Все захлопали, закричали; мужчины с рюмками в руках пошли к Евдокии Петровне — чокнуться.
— Семеро нас, мамо, осталось от отца, — сказал Иван. — Всех вы, мамо, выкормили, людьми сделали. Низкий поклон вам!
— Спасибо, спасибо вам, детки! — отвечала смущенная и растерянная старуха. — И я с вами до хороших дней дожила. И тебе спасибо, Андрюшенька! Первый раз вижу тебя, а — родной. Спасибо тебе! И всем добрым людям — спасибо! — Она поклонилась. — Не забываете старуху, мне это лестно. Вот теперь заплакать бы, — сказала она совсем неожиданно, — да беда: плакать я не выучилась. Али заплакать, что ль, Настя? — крикнула она невестке.
— Так ведь в радости-то вроде не плачут, мама! — смеясь, ответила та.
— Ну, а с горя я и сроду не плакала!
После обеда хозяин сам пошел провожать ребят.
С Андреем он был особенно ласков, но и на Виктора уже не хмурился, был приветлив и с ним.
— Вы заходите ко мне, ребятки, — говорил он, идя с ними по двору. — Как вздумается, так и заходите! Эк, денек хорош! — прищурился он на солнце. — Последний. Осенью у нас — нехорошо. Дожди замучат.
Он подошел с ними к калитке и остановился.
— Хорошая у вас улица, зеленая… — сказал Андрей. — Липы какие!

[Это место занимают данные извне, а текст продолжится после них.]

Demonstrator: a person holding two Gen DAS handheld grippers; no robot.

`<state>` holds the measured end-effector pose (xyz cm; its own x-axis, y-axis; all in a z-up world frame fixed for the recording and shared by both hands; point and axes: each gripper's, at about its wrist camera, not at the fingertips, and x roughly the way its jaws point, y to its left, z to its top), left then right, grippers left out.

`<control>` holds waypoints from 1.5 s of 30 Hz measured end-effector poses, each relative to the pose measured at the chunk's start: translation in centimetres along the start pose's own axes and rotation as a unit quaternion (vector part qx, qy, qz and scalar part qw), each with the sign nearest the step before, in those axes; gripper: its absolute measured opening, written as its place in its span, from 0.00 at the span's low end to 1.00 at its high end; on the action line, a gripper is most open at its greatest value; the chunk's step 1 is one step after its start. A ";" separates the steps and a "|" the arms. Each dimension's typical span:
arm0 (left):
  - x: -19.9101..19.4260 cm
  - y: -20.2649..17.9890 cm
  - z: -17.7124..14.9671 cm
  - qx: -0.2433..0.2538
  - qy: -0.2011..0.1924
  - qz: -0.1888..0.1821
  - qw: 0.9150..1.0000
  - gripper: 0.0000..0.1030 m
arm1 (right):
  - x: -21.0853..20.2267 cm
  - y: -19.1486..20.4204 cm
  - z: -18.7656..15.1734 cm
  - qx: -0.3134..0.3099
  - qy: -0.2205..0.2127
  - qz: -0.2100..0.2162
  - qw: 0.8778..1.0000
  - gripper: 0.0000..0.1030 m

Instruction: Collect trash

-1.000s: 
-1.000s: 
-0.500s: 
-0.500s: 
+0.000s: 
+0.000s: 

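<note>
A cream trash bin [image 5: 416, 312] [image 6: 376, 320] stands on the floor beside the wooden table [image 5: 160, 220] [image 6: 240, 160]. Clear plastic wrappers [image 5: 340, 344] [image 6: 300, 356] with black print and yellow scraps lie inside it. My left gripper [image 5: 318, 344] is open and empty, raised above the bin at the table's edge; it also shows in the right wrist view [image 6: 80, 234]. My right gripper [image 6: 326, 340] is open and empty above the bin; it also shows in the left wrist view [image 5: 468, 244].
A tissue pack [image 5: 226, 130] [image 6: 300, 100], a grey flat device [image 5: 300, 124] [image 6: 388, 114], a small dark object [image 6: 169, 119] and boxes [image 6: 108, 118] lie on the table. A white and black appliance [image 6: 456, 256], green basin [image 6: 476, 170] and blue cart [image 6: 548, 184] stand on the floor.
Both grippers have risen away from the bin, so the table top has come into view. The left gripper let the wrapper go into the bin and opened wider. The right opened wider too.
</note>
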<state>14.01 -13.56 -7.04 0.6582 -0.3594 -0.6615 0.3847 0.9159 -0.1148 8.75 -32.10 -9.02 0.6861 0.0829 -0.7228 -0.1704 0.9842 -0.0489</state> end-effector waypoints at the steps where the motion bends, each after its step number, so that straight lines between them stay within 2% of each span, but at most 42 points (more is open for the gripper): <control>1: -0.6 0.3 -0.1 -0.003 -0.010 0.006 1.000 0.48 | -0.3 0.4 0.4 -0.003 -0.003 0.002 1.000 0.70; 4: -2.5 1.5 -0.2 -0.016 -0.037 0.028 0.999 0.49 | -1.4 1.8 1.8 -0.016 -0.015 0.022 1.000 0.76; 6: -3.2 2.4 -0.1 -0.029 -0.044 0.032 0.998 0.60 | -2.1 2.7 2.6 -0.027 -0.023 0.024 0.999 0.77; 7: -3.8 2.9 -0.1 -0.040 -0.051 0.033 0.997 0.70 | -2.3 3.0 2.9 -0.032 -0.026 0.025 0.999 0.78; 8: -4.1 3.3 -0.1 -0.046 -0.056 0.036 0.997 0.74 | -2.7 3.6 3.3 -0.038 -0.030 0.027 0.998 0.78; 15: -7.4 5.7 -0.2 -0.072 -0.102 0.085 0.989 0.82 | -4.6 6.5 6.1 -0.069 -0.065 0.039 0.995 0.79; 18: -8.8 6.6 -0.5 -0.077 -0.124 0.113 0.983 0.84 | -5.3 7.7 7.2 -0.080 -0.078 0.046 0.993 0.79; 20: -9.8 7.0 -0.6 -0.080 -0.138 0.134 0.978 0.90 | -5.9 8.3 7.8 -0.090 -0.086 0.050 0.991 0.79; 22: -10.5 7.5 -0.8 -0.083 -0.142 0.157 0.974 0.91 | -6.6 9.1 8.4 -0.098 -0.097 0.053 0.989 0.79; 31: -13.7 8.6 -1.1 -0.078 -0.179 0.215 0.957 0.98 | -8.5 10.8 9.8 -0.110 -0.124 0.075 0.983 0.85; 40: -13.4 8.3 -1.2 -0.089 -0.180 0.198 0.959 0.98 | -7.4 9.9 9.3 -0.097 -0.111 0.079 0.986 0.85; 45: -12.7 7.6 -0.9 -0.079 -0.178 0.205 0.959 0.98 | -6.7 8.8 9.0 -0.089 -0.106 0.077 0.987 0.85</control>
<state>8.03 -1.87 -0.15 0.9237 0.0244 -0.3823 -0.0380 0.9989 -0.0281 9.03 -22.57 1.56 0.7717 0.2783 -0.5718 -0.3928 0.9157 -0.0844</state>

— Сами садили, — ответил мастер. — Нам ведь здесь — жить! Во-он там, где плетень, видите — там тесть мой живет. Вы как раз под его огородом и работаете…
— То есть как? — не понял Андрей.
— А так! Наша лава как раз и проходит… под его огородом. А вон туда — пласт "Мазурка" пойдет. А коренной штрек — тут вот… — Он чертил рукою в воздухе, и Андрей изумленно следил за его пальцем, словно то была волшебная палочка: перед нею недра распахивались. — Да-а! А как бы вы думали? Двухэтажный у шахтера дом… Хоромы! Значит, там внизу я работаю, рабочий кабинет там мой, а тут — отдыхаю, водку с друзьями пью. — Он засмеялся. — Ну, заходите! Дорогу теперь знаете. А Дашку я на цепь прикую. Так что без опаски заходите! — и он протянул приятелям руки.
— Вы меня простите, Прокоп Максимович! — вдруг сказал Виктор: он все время хотел это сказать и волновался. — Я тогда за столом глупость сказал, обидел вас… вы простите. Я как дурак…
— Да нет, нет, что ты! — сердечно перебил его забойщик. — Я уж и забыл!
— А я не забуду… я теперь — никогда…
Андрей удивленно взглянул на друга; в первый раз слышал он, чтобы Виктор сам винился; но он ничего не сказал.
Они простились с Прокопом Максимовичем и пошли домой. Некоторое время шли молча.
— Ты хорошо сказал… про бабушку… — вдруг тихо произнес Виктор. — А я свинья!
— Что ты, что ты, Витя!
— Нет, ты молчи. Я сам знаю. Свинья. — И он мрачно пошел вперед, уже не глядя в сторону товарища.
"Шахтер, дай добычь!" — такой плакат висел теперь напротив койки Виктора. Просыпаясь, он замечал его раньше, чем свет в окне. Знакомые слова сами бросались в глаза. Они гудели в его ушах, как и будивший его гудок "Крутой Марии". Иногда они даже снились. Он вставал. Так начинался день.